Publicado 09/07/2026 17:44

A Síria anuncia a prisão da “célula terrorista” responsável pelas explosões ocorridas esta semana em Damasco

DAMASCO, 7 de julho de 2026  -- Agentes de segurança isolam a área ao redor do local da explosão, próximo ao prédio do Ministério do Turismo, no centro de Damasco, na Síria, em 7 de julho de 2026. Duas explosões ocorridas na terça-feira no centro de Damas
Europa Press/Contacto/Ammar Safarjalani

MADRID 9 jul. (EUROPA PRESS) -

O Ministério do Interior da Síria informou nesta quinta-feira sobre a prisão de toda a “célula terrorista” responsável pelas duas explosões ocorridas na terça-feira em Damasco, que mataram uma pessoa e deixaram 35 feridos, bem perto do hotel onde se hospedava o presidente da França, Emmanuel Macron, em visita oficial.

As autoridades destacaram que as prisões fizeram parte de “uma operação complexa” na qual participaram as forças de segurança e o serviço de inteligência. “Desmantelaram com sucesso a célula terrorista responsável pelos recentes atentados em Damasco”, informou o ministério em suas redes sociais.

O Ministério do Interior explicou que as prisões, cujo número não foi especificado, foram realizadas graças a “uma série de batidas simultâneas” em Damasco e arredores, incluindo Qatifa, Sayyida Zeinab, Qudsaya e Ash al Warwar.

“Estão sendo conduzidas investigações com os detidos para esclarecer todos os detalhes da conspiração terrorista e as conexões da célula, com o objetivo de revelar suas identidades e funções ao público”, acrescentou o ministério.

O governo sírio confirmou nesta quarta-feira um morto e mais de 35 feridos em decorrência dessas duas explosões registradas na terça-feira em Damasco e nas proximidades do Ministério do Turismo, nas imediações do qual fica o hotel onde Macron se hospedou.

Um dos artefatos estava colocado dentro de um veículo estacionado na área, enquanto o outro estava dentro de uma lixeira.
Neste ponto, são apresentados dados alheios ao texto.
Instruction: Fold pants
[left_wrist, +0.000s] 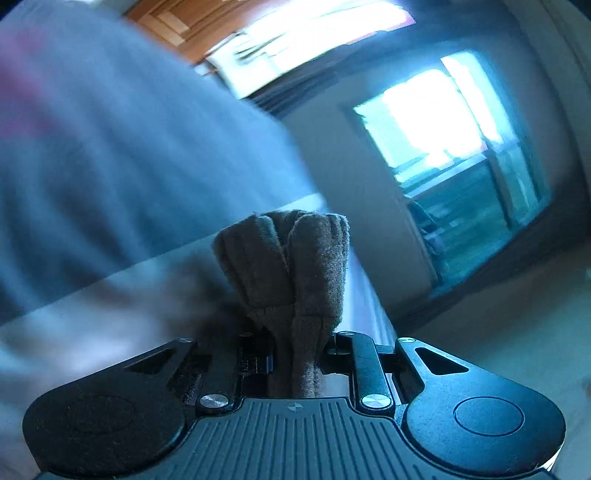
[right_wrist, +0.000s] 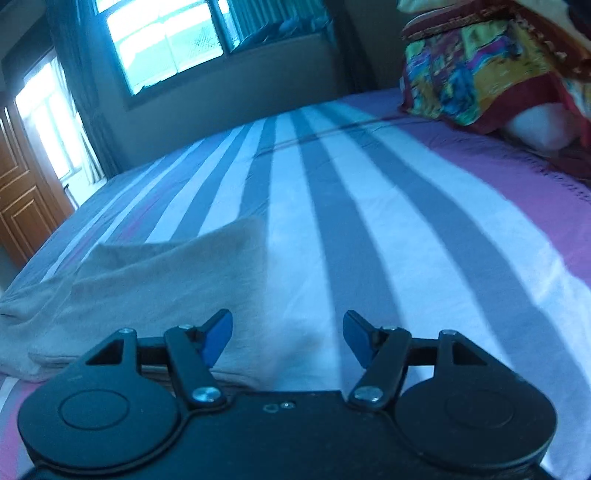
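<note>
1. Where the left wrist view starts, at the black body of the left gripper (left_wrist: 295, 354), the jaws are clenched on a bunched fold of the tan pants (left_wrist: 291, 266), which rises between them in two rounded lobes.
2. Beyond that bunch the picture is blurred: the striped bed sheet (left_wrist: 110, 166) fills the left side, and a bright window (left_wrist: 436, 125) shows on the far wall.
3. Nearest in the right wrist view, the right gripper (right_wrist: 287, 338) is released, its blue fingertips (right_wrist: 218, 334) spread wide apart with nothing between them.
4. Just past its left finger, more of the pants (right_wrist: 147, 280) lies spread on the bed (right_wrist: 369, 221), toward the left edge of the view.
5. Farther on, grey, white and pink stripes run away across the sheet.
6. At the far right a colourful pile of bedding (right_wrist: 480, 70) sits on the bed, with a white pillow (right_wrist: 539, 125) below it.
7. Behind it all, a window (right_wrist: 166, 40) and a wooden door (right_wrist: 22, 199) stand at the wall.
</note>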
No entanto, os locais onde ocorreram as explosões estavam “fora do perímetro de segurança” estabelecido para a visita de Macron, que foi o primeiro chefe de Estado da UE a viajar para a Síria desde a queda de Bashar al Assad, em dezembro de 2024.

Antes do incidente, Macron se reuniu com o presidente de transição sírio, Ahmed al Shara, sem que sua agenda sofresse alterações.